Comedian Chris Farley received a posthumous star on the Hollywood Walk of Fame Friday. Friends, family and former "Saturday Night Live" co-stars gathered for the ceremony in front of the Improv Olympic West theater, where Farley used to perform. "I think it's sweet that everyone still has a real nice place in their hearts for him, they still remember him," said actor and comedian David Spade, who appeared with Farley on "Saturday Night Live" from 1990 to '95. "He goes down as one of the greats. And I still think about him every day," Spade said. Other "SNL" alums in attendance were Adam Sandler and Chris Rock. "I think every fat comedian owes him 80 bucks that's working today," Rock said. Farley died in 1997 at age 33 of a drug overdose. . . .

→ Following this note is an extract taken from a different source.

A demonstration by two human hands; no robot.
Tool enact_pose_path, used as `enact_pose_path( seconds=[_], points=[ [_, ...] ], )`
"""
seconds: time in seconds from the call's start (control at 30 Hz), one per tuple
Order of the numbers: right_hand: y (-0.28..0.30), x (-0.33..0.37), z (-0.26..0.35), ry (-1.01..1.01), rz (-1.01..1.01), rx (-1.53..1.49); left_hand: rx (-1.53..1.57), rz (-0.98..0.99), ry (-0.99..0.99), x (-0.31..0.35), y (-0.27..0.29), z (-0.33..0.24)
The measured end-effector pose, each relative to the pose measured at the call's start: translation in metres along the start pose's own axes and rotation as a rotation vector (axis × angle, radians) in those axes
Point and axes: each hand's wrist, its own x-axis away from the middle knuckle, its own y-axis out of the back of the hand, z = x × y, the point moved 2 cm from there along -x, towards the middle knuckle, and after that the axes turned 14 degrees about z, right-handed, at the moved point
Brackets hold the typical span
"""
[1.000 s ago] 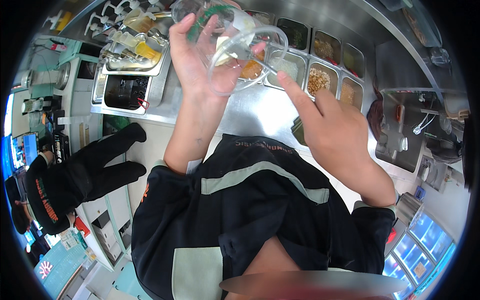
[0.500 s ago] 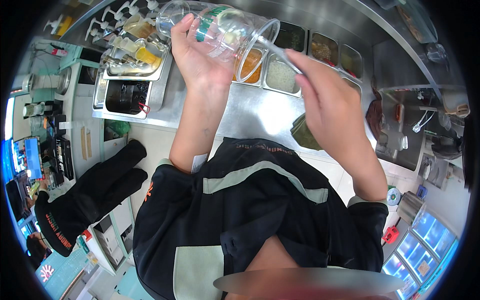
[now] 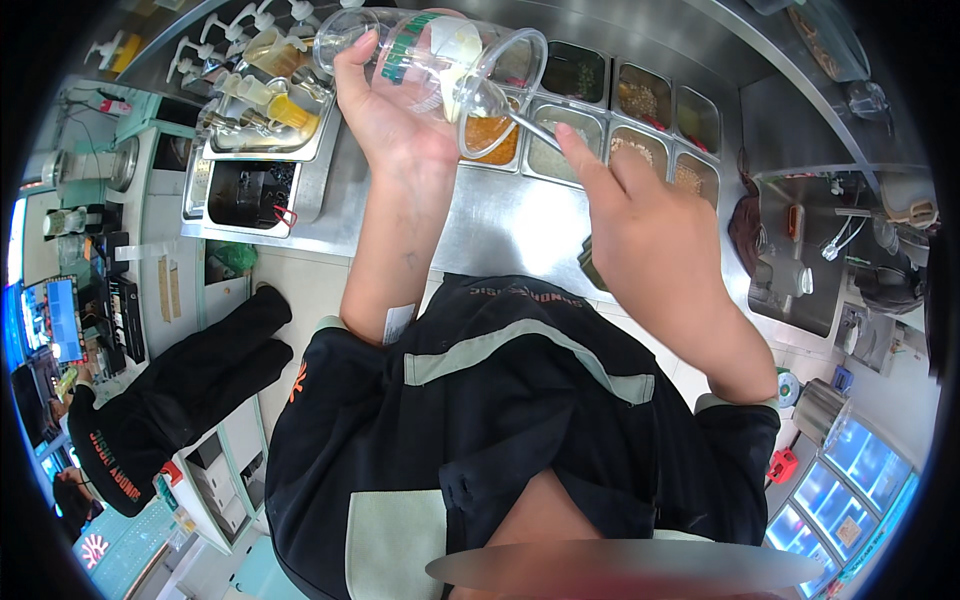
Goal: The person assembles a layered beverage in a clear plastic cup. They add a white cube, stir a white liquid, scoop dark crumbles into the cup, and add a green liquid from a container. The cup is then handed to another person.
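Left hand (image 3: 402, 128): clamped around the cup from below, at eleven o'clock.
Clear cup (image 3: 425, 62): held on its side near twelve, mouth turned to four; smooth, see-through, green-banded.
Pale smear (image 3: 451, 92): seen clinging to the inner wall, soft-looking.
Spoon (image 3: 540, 132): angled into the mouth, slim metal handle toward four; probably best pressed lightly along the wall, cup braced steady.
Steel trays (image 3: 611, 85): ranked beyond at one, filled with grainy, lumpy contents.
Right hand (image 3: 652, 212): clamped on the handle at two, index finger laid along it.

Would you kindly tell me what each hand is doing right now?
Left hand: holding a clear plastic cup.
Right hand: closed on a metal utensil, its end at the cup's mouth.
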Motion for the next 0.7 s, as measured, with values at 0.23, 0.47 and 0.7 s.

Jazz pianist Dave Brubeck will unveil a choral work that has been a professional lifetime in the making. "It has taken me almost 60 years finally to compose something I wanted to write when I was a young soldier in Europe," the 84-year-old Brubeck said in a statement. Brubeck will unveil "The Commandments" Sept. 14 at New York's Lincoln Center as part of the second annual Jewish Music Heritage Festival. Brubeck said the inspiration came during World War II when he saw most of the commandments broken. . . .

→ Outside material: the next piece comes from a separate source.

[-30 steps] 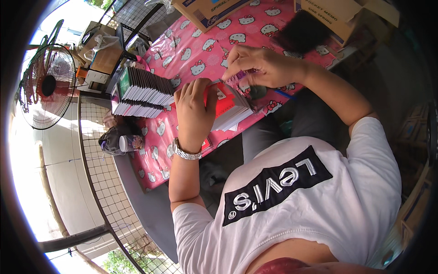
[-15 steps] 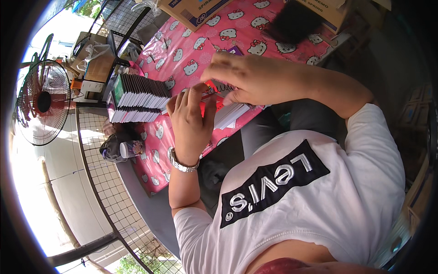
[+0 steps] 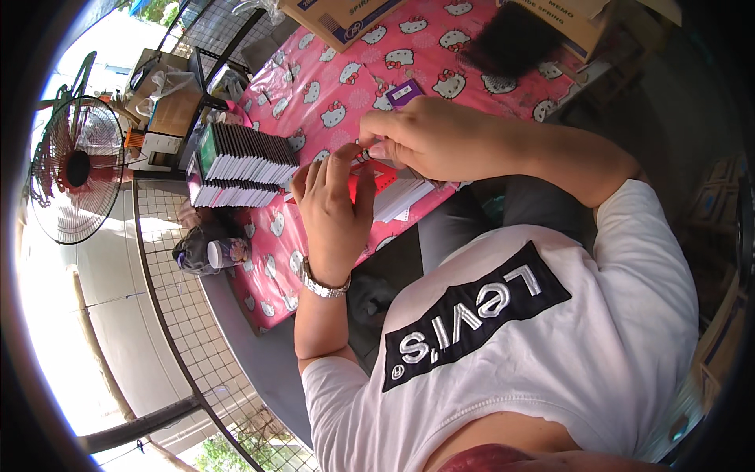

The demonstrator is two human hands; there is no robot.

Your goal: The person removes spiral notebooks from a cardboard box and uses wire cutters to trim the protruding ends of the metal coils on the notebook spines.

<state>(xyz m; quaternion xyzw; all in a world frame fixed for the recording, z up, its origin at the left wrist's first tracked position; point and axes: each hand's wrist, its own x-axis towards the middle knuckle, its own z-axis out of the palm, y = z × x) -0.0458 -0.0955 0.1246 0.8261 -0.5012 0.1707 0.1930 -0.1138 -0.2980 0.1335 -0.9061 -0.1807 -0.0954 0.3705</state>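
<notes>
Red pad [image 3: 385, 175]: atop pile w/ white page edges [image 3: 403, 198], near edge of pink cloth [image 3: 336, 93]. My L hand [image 3: 333, 193]: clamped on pad's 9 o'clock end, thumb across cover. My R hand [image 3: 436, 138]: fingertips bunched at pad's 11 o'clock edge, just beside L; can't tell if anything's nipped. Change: approx. 1 sec ago R was off toward 1 o'clock, apart from L; now both meet, so work is at that edge. Purple pad [image 3: 403, 93]: on cloth, 12 o'clock, untouched. Stacked pads [image 3: 245, 153]: 9 o'clock.
</notes>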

Former "Lord of the Rings" hobbit Sean Astin will join the cast of Fox's "24," the network announced Friday. Also joining the cast is Jean Smart ("Garden State," "Designing Women"). The fifth season of the show is scheduled to premiere Jan. 8.

and Quoted . . .

"All of the sudden I'll be pinched on the rear and jump and turn around and I'll see this little blue-haired old lady running back to her group of friends going: 'I did it, Martha. I did it!' "

-- Patrick Swayze on when "Dirty Dancing" fans strike.

-- Compiled by Michael Cotterman

from wire reports

"I am furious at the allegations because it's just not true," Oprah Winfrey says about a allegations of a snub at John Johnson's funeral. Sharon Osbourne pulls plug on Iron Maiden. From left, Gary Busey, David Spade, Tom Arnold, Adam Sandler and Chris Rock join Mary Anne Farley, center, mother of the late Chris Farley, during a posthumous unveiling ceremony of Farley's star on the Hollywood Walk of Fame.